Secretary of State for Security Rafik Chelly told Mosaique FM the gunman was a Tunisian student unknown to authorities.
"He entered by the beach, dressed like someone who was going to swim, and he had a beach umbrella with his gun in it. Then when he came to the beach he used his weapon," Chelly said.
The shooting was the worst in modern-day Tunisia and came just nearly three months after a March attack on the Bardo National Museum in Tunis killed 21 foreign tourists and a policeman.
IS claimed responsibility for the Bardo attack although Tunisia says it was carried out by an Algerian jihadist.
Gunshots mistaken for firecrackers
Gary Pine, a British holidaymaker, said Friday's shooting happened at around midday (11am GMT) when the beach was thronged.
"Over to our left, about 100 metres or so away, we saw what we thought was firecrackers going off," Pine told Britain's Sky News television.

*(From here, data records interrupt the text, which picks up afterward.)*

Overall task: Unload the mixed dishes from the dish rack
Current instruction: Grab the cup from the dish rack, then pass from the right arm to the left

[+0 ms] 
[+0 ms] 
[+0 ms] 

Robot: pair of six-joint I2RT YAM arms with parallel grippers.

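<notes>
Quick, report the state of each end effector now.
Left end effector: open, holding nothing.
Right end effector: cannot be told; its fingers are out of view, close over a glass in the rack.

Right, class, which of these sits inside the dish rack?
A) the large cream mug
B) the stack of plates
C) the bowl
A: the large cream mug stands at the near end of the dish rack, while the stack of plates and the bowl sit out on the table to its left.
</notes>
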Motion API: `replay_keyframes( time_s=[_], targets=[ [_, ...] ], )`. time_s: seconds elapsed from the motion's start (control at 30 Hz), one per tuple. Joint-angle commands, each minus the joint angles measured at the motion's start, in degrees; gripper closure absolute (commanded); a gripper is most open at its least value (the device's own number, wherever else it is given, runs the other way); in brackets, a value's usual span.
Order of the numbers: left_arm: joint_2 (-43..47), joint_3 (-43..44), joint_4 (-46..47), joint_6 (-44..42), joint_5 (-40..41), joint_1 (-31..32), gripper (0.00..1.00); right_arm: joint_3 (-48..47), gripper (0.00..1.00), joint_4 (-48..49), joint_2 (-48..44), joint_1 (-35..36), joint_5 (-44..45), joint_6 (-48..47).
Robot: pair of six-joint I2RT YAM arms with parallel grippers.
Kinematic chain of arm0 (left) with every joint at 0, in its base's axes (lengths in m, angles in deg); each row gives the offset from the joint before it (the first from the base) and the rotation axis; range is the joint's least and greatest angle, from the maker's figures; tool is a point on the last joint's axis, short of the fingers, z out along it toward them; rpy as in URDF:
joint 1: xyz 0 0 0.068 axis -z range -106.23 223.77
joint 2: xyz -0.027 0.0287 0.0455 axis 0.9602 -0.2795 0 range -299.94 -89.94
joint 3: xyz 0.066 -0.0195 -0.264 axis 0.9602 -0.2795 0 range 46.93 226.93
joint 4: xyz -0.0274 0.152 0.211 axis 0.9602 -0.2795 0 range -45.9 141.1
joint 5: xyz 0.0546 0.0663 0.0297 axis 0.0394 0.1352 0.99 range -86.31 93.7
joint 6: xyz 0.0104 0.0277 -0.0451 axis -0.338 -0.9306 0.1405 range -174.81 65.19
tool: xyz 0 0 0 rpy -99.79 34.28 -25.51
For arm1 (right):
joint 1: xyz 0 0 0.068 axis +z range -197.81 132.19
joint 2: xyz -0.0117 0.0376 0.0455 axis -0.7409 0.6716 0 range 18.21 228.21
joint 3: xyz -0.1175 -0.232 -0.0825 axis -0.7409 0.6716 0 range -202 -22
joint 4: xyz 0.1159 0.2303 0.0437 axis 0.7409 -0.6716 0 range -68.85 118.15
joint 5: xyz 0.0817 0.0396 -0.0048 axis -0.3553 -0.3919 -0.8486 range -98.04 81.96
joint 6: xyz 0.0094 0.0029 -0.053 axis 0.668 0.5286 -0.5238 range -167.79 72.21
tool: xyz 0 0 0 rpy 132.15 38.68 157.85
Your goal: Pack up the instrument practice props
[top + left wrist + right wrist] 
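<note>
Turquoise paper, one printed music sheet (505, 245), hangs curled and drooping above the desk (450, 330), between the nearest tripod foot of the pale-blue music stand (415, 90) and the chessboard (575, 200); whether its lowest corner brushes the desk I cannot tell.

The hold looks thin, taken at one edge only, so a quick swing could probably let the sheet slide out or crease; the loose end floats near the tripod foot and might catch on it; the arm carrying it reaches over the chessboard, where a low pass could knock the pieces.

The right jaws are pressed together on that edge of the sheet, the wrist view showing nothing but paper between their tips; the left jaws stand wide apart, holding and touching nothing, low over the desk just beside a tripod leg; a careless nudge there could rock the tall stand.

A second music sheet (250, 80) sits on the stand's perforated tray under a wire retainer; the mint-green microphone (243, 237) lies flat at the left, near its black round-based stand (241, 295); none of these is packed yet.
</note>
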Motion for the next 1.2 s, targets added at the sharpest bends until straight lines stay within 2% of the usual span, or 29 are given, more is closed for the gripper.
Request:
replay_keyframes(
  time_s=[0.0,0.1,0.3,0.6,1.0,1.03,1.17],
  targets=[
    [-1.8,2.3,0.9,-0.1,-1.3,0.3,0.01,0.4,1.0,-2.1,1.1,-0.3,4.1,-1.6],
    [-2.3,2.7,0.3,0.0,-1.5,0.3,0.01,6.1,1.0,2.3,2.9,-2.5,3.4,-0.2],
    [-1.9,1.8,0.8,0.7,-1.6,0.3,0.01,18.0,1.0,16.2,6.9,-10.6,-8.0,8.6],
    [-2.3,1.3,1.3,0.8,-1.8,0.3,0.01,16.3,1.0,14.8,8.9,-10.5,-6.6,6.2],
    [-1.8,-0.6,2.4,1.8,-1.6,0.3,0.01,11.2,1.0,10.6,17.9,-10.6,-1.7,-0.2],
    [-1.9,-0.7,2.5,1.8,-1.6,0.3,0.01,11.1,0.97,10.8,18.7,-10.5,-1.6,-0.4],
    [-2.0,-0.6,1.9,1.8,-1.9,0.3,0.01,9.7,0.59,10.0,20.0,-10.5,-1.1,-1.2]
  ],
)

"Only when you could start hearing bullets whizzing around your ear do you realise it was something a lot more serious than firecrackers."
Pine said panic spread quickly and people scrambled for safety.
"There was a mass exodus off the beach," said Pine, adding he heard 20 or 30 shots.
"My son was in the sea at the time and of course my wife and myself were shouting for him to get out the sea quick and as we ran up the beach he said: 'I just saw someone get shot'."
Holidaymaker Susan Ricketts said people were "running and screaming... crying and going hysterical".
Dublin woman Elizabeth O'Brien told Ireland's RTE radio she also heard what appeared to be fireworks before realising it was gunfire.
"I ran to the sea to my children and grabbed our things and, as I was running towards the hotel, the waiters and the security on the beach started shouting 'Run, run, run'," she said.
Security forces sealed area
The tourist area was later completely sealed off by security forces, a witness told AFP by telephone.
The French embassy in Tunis, in an SMS message, urged its nationals to be vigilant and to "limit travel and avoid gatherings".
President Francois Hollande of France and his Tunisian counterpart Beji Caid Essebsi both expressed their "solidarity in face of terrorism", a French statement issued in Paris said.
Tunisia, the birthplace of the Arab Spring, has seen a surge in radical Islam since veteran president Zine El Abidine Ben Ali was ousted in the 2011 revolution.
Dozens of members of the security forces have been killed since then in jihadist attacks.
In October 2013, a suicide bomber blew himself up in a botched attack on a beach in Sousse while security forces foiled another planned attack nearby.
Even before the latest attack, Tunisia's tourism industry had been bracing for a heavy blow from the Bardo museum shooting but was determined to woo tourists with new security measures and an advertising campaign.
Tourism Minister Salma Rekik announced in April a raft of measures to bolster security in tourist areas and on roads leading to them, and to tighten controls at airports.
The tourism sector, which accounts for seven percent of Tunisia's GDP and almost 400,000 direct and indirect jobs, had already been rattled by political instability and rising Islamist violence.